My job is to advocate for fairness and a fair administration of process. I don’t take sides on behalf of any individual or any cause. The most important thing is confidentiality. We maintain the privacy of visitors’ identity, as well as the content of a conversation. You can’t put an ombudsman on legal notice. If somebody is in a formal grievance, than I am not involved. I only work through informal means. I may do mediations, but it’s all informal. I don’t do formal investigations, either. Although my paycheck comes from BU, I’m outside of the normal administrative structure. I report directly to the president for administrative and budgetary purposes, but I don’t report through various levels, and that keeps the office independent from the pressure of other offices.
What sorts of issues did you handle at Binghamton?
For faculty, it could be concerns about departmental politics, interpersonal disputes, concerns about clinical affiliations, intellectual property, the interpretations of policy and procedure, workplace politics, equity in work distribution.
For students, outside of formal grade grievances, there could be concerns about equity in the classroom, the environment of a class — harassment, discrimination — and student employment disputes. If someone wants to file a formal complaint, I send them to the right office. There could be concerns, especially from graduate students, on whether their thesis committee and advisors are right.
What percentage of those consulting you were students?
Maybe 40 percent. Another 40 percent were faculty, and 20 percent were staff. It ebbs and flows from year to year.
What concerns don’t you handle?
If there’s an existing grievance process, we don’t duplicate it. If you have a parking fine, I don’t handle it, but I send you to the right place. If you have a concern about safety, I don’t become a building inspector. Sometimes people just don’t know where to go with a problem. There are all sorts of concerns that don’t fall under policy or procedure. Maybe they have been to the appropriate office and they perceive that person has not been responsive to their concerns. You try to help people understand what they want and help them satisfy those interests. But I’m not a second level of appeal.
How does your office differ from BU’s Faculty and Staff Assistance Office?
The ombuds office and the FSAO will sometimes handle issues that overlap, but we have very different missions. The primary duty of the ombudsman’s office is to provide assistance in addressing conflicts and concerns related to life at Boston University. It offers alternatives to formal grievance procedures as a way of resolving problems, and its services are available to faculty, students, and staff at all levels. In my role, I expect to handle, either directly or by referring to another office, just about any kind of University-related concern. As I understand it, the FSAO offers counseling, assessment, and referral to faculty and staff — not students — on a range of personal life issues, such as health concerns, stress, substance abuse, or family problems that may be affecting job performance.

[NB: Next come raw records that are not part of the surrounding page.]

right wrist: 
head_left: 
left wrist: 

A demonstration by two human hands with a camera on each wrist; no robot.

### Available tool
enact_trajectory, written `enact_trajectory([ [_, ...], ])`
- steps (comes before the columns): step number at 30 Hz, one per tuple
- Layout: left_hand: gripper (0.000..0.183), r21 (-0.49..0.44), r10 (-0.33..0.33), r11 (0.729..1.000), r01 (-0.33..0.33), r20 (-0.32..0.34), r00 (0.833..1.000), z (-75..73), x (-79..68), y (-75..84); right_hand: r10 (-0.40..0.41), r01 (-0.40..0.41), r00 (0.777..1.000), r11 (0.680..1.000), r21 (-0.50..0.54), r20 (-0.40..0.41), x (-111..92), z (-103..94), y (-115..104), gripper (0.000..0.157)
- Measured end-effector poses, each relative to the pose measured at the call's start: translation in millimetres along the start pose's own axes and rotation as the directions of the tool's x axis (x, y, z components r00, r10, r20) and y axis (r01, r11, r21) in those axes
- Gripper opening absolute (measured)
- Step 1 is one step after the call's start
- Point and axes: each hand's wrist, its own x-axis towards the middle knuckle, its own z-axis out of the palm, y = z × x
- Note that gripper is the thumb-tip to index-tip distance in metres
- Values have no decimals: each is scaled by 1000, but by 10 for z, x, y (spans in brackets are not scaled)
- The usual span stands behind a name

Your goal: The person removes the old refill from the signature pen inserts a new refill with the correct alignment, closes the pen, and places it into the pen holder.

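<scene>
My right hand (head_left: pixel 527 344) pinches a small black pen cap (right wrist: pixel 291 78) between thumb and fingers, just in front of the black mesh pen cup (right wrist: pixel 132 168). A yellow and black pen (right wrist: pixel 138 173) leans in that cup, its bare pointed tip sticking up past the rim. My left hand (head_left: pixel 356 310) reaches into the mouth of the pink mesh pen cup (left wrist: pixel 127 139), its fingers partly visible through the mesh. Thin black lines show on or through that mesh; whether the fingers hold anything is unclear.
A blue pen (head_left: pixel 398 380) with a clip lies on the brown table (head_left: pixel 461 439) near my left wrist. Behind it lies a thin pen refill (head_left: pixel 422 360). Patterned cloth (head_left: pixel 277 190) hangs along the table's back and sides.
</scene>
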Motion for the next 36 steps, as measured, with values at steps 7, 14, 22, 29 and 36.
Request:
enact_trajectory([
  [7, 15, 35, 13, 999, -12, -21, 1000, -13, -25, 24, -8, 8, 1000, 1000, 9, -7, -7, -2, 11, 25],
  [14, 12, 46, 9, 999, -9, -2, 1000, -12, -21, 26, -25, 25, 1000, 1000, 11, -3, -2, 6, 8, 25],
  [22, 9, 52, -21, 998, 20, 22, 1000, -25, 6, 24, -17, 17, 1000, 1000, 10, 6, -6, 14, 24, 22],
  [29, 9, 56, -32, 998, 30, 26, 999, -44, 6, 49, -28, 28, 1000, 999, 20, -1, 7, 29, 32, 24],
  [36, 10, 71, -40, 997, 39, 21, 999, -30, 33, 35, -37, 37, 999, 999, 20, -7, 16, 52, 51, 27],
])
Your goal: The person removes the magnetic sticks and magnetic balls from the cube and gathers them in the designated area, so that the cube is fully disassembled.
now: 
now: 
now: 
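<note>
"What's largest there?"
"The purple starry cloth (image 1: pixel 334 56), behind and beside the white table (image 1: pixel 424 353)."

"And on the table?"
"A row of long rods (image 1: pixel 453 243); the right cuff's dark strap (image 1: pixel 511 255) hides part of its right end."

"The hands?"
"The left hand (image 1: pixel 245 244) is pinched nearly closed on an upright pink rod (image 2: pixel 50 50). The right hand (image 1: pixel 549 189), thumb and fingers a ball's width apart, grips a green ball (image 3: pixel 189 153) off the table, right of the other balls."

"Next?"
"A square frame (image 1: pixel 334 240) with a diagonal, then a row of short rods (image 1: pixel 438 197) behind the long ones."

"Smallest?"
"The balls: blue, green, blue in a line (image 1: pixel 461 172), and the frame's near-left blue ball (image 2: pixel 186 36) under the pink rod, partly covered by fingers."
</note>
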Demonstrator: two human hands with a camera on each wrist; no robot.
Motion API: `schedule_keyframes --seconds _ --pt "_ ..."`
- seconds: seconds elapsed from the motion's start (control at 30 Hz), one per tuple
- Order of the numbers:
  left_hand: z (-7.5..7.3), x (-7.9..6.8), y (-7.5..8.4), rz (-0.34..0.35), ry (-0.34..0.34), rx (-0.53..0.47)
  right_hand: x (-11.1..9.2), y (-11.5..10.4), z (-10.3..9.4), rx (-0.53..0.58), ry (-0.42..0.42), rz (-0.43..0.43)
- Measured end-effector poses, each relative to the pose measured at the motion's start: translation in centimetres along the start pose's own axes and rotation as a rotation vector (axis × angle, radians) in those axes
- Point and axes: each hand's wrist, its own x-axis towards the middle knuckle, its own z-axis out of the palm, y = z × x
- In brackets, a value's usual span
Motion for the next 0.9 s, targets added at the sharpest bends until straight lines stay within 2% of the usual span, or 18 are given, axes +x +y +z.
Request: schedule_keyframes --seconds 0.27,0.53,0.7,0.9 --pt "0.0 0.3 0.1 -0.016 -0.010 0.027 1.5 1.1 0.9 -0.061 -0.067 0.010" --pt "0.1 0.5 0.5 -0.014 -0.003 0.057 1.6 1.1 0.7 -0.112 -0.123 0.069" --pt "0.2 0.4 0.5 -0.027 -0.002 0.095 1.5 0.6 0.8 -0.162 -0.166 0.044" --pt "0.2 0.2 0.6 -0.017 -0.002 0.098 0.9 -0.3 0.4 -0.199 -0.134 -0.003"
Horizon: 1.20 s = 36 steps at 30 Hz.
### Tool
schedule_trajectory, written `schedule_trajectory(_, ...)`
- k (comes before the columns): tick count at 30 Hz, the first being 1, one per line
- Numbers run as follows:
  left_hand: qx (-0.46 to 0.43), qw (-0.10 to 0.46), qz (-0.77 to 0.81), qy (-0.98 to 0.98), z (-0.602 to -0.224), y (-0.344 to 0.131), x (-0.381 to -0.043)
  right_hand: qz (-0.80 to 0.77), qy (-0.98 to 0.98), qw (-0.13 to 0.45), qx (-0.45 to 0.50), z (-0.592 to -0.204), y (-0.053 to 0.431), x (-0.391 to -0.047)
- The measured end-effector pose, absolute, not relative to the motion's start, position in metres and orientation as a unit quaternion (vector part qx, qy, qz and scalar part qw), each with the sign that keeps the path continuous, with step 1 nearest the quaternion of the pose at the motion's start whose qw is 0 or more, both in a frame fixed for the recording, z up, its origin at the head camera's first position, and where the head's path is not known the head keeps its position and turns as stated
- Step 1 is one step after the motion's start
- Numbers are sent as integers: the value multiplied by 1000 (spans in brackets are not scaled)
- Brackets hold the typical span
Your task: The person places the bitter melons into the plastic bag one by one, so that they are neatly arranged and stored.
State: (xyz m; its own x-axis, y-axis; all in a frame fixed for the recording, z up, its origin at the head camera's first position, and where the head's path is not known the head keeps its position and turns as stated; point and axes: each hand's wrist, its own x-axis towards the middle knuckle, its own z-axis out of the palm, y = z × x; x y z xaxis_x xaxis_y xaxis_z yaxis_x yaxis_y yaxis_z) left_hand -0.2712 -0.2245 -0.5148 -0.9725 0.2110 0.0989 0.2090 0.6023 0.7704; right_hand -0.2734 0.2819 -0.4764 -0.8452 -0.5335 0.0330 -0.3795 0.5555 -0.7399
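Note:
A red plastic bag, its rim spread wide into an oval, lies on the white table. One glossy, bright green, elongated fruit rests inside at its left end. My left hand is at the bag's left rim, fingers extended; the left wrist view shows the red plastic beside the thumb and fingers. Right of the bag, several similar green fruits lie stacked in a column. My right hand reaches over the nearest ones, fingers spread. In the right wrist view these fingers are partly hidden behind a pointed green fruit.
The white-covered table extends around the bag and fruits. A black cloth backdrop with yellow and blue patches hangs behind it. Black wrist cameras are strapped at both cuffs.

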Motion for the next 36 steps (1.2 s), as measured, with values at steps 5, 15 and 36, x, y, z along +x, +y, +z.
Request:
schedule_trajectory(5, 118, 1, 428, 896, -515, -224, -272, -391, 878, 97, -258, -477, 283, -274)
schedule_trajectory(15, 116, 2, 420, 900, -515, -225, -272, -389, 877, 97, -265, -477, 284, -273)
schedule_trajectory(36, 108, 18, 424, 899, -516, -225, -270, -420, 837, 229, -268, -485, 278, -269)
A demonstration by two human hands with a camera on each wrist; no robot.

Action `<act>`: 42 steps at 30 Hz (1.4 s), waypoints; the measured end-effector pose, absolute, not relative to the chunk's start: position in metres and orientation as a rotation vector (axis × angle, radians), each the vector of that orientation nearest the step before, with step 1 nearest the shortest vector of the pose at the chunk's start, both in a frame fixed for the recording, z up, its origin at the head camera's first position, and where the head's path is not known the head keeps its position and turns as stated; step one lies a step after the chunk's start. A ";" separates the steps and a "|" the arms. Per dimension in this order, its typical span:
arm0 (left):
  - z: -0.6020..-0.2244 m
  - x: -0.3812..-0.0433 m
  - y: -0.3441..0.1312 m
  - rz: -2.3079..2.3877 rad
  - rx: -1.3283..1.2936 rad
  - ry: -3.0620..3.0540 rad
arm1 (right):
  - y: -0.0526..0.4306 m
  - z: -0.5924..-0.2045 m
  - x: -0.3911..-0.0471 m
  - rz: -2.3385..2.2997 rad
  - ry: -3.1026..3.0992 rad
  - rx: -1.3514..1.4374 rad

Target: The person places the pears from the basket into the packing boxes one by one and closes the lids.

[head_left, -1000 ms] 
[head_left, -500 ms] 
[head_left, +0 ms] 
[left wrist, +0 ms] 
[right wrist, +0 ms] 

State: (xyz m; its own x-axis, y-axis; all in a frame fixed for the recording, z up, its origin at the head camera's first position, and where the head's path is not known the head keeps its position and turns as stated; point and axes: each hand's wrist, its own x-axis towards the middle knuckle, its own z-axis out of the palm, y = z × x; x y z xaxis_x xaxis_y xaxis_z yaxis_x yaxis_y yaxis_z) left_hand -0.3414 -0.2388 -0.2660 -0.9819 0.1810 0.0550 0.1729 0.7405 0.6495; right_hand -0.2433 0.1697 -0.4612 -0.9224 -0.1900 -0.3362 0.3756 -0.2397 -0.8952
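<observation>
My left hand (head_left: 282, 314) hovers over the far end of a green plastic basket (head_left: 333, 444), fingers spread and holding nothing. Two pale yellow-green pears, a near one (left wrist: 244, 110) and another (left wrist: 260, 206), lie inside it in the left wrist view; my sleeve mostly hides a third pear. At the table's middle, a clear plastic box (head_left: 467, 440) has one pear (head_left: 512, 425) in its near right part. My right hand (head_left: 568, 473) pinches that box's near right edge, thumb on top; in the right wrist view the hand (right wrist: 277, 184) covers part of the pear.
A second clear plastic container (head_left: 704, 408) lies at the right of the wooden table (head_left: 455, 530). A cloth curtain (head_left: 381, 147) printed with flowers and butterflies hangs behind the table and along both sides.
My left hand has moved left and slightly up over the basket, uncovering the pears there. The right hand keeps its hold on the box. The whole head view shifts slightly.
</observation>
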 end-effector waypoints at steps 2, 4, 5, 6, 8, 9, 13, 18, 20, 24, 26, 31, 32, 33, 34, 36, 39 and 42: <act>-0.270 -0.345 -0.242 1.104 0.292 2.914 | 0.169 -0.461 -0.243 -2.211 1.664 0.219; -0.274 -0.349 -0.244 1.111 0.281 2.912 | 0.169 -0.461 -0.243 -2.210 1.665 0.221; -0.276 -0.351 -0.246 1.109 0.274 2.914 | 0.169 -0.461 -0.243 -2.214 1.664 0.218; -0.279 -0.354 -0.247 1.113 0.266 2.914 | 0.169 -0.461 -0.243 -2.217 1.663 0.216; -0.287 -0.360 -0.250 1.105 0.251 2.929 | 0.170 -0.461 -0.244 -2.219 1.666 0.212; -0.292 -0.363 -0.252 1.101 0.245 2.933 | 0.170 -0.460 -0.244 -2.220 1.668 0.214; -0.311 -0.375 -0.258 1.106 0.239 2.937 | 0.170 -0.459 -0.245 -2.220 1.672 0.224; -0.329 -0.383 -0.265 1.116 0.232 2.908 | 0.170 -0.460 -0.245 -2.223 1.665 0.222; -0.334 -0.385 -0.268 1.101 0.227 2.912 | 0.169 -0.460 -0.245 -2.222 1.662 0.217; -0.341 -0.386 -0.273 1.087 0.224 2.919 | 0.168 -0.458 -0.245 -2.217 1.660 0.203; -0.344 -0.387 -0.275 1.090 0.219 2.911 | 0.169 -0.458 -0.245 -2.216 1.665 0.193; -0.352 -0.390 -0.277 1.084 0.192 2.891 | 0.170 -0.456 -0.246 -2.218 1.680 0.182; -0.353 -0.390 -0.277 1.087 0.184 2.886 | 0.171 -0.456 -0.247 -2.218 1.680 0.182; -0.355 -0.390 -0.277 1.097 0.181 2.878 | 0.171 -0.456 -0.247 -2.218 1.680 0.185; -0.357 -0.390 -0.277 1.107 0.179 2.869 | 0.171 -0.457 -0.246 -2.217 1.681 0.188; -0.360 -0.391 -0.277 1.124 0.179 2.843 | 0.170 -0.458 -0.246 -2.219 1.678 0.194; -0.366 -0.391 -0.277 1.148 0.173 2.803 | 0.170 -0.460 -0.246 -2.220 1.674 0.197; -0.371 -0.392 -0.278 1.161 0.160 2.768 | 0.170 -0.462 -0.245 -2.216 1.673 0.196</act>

When should people knock on your door?
At the earliest stage possible. Once you have gotten into the formal procedures, I have to be very careful about getting involved.
What have you been doing since becoming BU’s new ombudsperson?
Getting out and meeting as many people in the University as I can. I’m meeting deans and provosts and people at all levels of the University. Part of being an ombudsman is having to constantly tell people what it is you do, because the term is unfamiliar. You have to advertise that you’re there and that you’re a resource. So that’s a constant effort, even when the office isn’t new anymore.